Investigators provided information in this article about the diets of all four populations. Note that all, as hunter-gatherers, consumed animal foods:

Egyptians: Cattle, sheep, goats, pigs, hyenas, ducks, geese, quails, pheasants, and fish.
Peruvians: Alpaca, guinea pigs, ducks, Andean deer, birds, crayfish, and fish.
Puebloans: Rabbits, mice, big horn sheep, mule deer, and fish.
Unangans: Seals, sea lions, sea otters, whales, shellfish, sea urchins, eggs, and fish.

Except for the Unangans, the diets of these ancient people also contained important amounts of starches, vegetables, and fruits.

 

Finding calcium with CT scanning is considered pathognomonic for atherosclerosis, the most common kind of artery damage. (Pathognomonic means a sign or symptom of a disease that is so characteristic that it can be used to make a diagnosis.) Among modern people who follow the high-meat Western diet, calcification is ubiquitous in men by the age of 60 years and in women by 70 years.

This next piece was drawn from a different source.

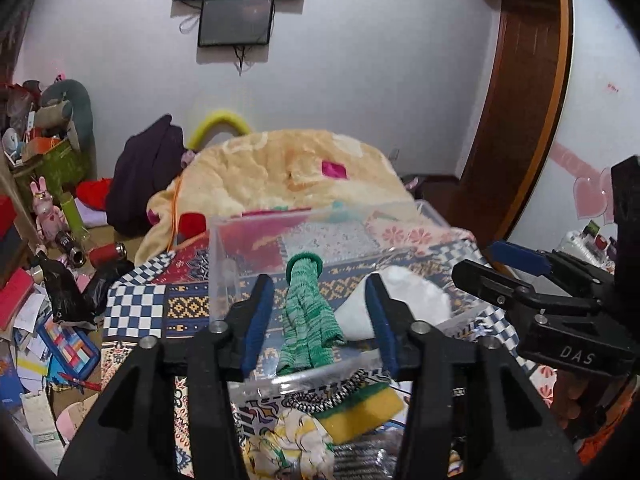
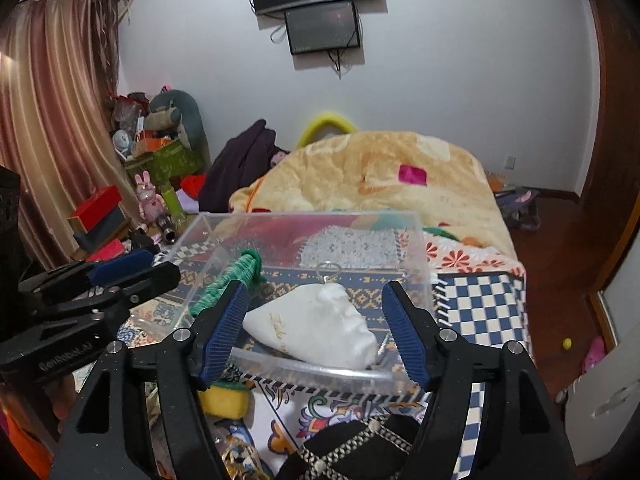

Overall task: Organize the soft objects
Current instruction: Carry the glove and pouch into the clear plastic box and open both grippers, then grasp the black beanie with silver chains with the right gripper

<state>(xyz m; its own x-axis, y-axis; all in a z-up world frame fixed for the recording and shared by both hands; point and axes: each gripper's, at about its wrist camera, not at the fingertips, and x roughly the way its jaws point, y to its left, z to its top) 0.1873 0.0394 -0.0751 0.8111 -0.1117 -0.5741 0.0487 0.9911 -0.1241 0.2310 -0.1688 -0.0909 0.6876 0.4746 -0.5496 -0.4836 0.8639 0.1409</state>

Comment: People love to hear good news about their bad habits, and publication of this headline-grabbing article put the roast-beef sandwich back on the “guilt-free foods” list for many. These investigators reached a commonly held belief that dying from complications of atherosclerosis is an inevitable consequence of natural aging (with a little bad luck and genetics). Although with advancing age artery damage does become more common and severe, this disease also affects the very young. Autopsy data from American casualties of the Korean and Vietnam wars found atherosclerosis in 77% and 45%, respectively, of young men, with severe disease in 5%.2,3 A large autopsy study in the US of accident victims, aged 15–19 years, found atherosclerosis in the aortas in all of the remains, with heart (coronary artery) lesions in more than half.4 This extent of disease is typically only found in people following a diet high in meat. Similar examinations of the arteries of populations following diets with much less meat (and more starch), such as the Japanese, show healthier arteries at all ages.5 (Dairy, which I refer to as “liquid meat,” and synthetic trans-fats, also play a major role in modern day atherosclerosis.) 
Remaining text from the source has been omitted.